David e Leigh Eddings: Polgara la magaAtteggiamento poco serio da parte dello scrittore dunque. Ripetitività, perché molte cose sono narrate in entrambi i libri. Anche questa è una cosa che si può fare bene, se si è capaci, ma che comunque può funzionare solo per un tempo limitato. Quando George R.R. Martin narra determinati avventimenti nel Dominio della regina attraverso gli occhi di un personaggio, e poi li narra nuovamente nei Guerrieri del ghiaccio attraverso quelli di un altro personaggio, io sono ammirata per le sue capacità. Intanto è solo un capitolo, non un intero libro, quindi non stanca. E poi il capitolo inizia in due modi diversi visto che narra le vicende di due personaggi diversi, e nella seconda versione preosegue includendo una scena grandiosa alla quale il primo personaggio non ha potuto assistere. Soprattutto noi proviamo i sentimenti dei due personaggi, e capiamo come per persone diverse le stesse parole possano avere significati diversi, o vediamo come ciascuno rimanga aggrappato ai suoi segreti anche se questo fa male a entrambi.
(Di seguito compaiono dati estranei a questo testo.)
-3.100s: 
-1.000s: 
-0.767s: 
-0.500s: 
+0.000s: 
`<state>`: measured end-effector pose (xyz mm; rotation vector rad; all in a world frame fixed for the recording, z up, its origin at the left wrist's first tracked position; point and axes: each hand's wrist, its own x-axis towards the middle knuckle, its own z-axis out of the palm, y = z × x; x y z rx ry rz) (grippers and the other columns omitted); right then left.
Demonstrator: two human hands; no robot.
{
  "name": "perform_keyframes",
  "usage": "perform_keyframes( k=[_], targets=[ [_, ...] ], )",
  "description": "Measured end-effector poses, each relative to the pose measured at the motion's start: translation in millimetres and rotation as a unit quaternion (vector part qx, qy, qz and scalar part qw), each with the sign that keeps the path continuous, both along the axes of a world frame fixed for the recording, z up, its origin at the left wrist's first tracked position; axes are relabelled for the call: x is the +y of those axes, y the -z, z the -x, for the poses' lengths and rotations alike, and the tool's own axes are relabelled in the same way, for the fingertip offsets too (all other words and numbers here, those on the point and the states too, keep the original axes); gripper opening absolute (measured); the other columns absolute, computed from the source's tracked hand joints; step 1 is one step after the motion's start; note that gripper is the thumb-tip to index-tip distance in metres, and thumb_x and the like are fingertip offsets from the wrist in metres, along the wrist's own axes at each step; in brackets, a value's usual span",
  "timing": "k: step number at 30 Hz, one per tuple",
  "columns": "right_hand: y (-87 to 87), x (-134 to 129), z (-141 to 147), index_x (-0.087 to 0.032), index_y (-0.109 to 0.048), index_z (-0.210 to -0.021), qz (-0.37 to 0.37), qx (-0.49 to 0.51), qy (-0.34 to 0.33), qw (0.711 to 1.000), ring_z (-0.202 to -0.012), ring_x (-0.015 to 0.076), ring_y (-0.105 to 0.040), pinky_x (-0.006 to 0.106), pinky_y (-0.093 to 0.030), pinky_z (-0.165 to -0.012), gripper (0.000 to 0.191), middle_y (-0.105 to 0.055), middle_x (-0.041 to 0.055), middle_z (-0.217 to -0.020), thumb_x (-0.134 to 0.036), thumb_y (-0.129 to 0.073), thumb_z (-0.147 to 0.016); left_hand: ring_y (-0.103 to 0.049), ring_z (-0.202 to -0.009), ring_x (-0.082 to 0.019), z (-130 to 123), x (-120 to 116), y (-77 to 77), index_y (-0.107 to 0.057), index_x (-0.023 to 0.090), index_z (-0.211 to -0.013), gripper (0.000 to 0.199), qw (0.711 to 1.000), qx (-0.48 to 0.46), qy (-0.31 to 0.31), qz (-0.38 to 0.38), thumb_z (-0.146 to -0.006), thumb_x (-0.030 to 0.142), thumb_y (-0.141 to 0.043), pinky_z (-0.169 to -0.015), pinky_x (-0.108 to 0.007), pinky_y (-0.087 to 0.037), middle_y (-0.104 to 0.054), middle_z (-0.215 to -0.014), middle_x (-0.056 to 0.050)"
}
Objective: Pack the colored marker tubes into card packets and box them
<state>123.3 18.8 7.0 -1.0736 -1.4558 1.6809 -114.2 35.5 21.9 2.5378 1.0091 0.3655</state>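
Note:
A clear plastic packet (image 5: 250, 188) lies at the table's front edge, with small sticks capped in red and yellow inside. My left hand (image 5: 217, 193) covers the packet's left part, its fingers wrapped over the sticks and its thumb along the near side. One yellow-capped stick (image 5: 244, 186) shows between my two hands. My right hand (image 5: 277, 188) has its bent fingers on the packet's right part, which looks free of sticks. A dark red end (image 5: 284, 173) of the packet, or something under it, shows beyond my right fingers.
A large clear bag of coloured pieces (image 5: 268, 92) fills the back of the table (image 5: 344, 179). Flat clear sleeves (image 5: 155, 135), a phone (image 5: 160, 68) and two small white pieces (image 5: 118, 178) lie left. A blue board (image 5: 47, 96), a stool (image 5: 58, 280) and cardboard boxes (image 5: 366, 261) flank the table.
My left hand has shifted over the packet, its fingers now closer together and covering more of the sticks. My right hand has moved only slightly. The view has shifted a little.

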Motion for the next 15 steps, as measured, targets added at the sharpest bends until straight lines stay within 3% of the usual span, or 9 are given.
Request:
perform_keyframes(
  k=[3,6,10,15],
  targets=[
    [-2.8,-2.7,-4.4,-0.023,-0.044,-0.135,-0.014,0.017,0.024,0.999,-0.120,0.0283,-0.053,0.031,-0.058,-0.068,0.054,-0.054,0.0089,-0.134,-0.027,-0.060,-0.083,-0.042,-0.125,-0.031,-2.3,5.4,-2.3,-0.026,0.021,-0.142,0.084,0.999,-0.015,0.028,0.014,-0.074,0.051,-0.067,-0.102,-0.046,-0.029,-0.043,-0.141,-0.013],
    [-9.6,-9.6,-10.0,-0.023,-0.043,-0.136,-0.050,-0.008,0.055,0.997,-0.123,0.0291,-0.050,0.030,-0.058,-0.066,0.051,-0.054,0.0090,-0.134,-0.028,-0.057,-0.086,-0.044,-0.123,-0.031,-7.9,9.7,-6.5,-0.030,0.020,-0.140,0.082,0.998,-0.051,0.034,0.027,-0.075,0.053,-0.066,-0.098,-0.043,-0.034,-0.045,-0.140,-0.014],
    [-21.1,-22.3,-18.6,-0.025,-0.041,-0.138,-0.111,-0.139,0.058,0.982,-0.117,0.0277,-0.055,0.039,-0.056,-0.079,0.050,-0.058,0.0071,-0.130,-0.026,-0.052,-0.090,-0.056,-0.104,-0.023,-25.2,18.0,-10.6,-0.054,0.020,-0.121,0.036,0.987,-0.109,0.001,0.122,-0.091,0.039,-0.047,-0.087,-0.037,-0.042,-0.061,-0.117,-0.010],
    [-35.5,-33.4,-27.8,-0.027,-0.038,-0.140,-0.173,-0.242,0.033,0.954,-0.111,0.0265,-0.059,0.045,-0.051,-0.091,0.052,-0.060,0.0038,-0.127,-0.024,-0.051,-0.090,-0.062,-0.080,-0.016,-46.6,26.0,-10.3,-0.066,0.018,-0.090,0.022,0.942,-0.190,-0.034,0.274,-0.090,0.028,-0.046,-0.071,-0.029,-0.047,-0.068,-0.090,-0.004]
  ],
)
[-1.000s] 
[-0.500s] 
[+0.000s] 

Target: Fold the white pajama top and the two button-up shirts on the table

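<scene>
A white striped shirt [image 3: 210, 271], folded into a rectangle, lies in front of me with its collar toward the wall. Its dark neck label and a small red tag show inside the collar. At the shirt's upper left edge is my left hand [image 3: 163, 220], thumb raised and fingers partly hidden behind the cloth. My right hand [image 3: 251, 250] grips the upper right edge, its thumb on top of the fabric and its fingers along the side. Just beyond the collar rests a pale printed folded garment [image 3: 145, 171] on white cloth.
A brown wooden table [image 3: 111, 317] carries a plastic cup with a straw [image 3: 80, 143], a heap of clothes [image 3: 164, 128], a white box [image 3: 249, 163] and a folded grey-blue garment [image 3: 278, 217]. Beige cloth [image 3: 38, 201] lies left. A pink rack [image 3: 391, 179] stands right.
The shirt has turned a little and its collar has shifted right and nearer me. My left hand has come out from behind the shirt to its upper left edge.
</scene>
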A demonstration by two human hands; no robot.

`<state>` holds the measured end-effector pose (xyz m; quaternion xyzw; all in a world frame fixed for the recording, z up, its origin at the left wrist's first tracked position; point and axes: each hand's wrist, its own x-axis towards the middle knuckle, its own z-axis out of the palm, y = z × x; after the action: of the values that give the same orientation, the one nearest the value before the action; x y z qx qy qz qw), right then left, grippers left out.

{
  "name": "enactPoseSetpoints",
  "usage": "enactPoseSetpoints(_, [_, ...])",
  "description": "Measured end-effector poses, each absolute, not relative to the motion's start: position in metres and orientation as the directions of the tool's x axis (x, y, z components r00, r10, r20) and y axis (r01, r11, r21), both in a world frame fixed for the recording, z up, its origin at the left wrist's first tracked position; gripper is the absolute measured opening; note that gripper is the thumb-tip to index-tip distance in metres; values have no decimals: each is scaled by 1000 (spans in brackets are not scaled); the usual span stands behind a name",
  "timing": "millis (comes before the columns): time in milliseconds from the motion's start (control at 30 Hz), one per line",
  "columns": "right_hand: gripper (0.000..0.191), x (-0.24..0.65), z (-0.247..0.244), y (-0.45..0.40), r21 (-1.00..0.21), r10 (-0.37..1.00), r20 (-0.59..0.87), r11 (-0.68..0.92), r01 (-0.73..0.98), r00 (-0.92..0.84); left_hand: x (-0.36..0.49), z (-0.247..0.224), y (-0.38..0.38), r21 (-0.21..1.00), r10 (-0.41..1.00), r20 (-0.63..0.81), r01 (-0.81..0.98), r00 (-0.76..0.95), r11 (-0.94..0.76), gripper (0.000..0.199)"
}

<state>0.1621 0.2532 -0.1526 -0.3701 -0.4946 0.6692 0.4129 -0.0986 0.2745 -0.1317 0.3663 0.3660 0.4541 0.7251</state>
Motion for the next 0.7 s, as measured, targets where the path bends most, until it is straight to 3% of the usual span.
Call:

In Eddings non è così, i punti di vista sono praticamente intercambiabili. Non cambia il tono. Va bene, in un caso a dire “io” è un uomo, in un altro è una donna, sua figlia, ma a parte questo non ci sono differenze significative, il che significa che i libri sono ripetitivi.
La seconda volta Eddings aggiunge o taglia alcuni dettagli, ma questo non basta a rendere la storia affascinante.
David e Leigh Eddings: Polgara la magaSono romanzi lunghi qualche migliaio di anni. Alcuni secoli volano troppo in fretta, con eventi citati talmente di corsa che non c’è verso di distringuere Ran Borune VII da Ran Borune XVI, e se i numeri citati da Eddings non sono questi pazienza, tanto chi distingue quei tizi? In altri si procede con una lentezza esasperante. Dovevano proprio essere immortali e protagonisti di due storie così lunghe Belgarath e sua figlia? E noi dovevamo proprio sciropparci tutti i dettagli della loro vita? Tolkien non ci ha mai raccontato cosa faceva Gandalf prima di andare a coinvolgere gli hobbit nelle sue avventure. Un racconto che lo vede protagonista c’è, ma forse solo uno e certo non tutta la storia della Terza Era. Quella è raccontata in un altro modo giusto un po’ più serio.
Va bene la leggerezza, ma la leggerezza nel tono della narrazione, non quella di scrivere una storia inconsistente. Davvero, questo libro non ha superato la prova del tempo.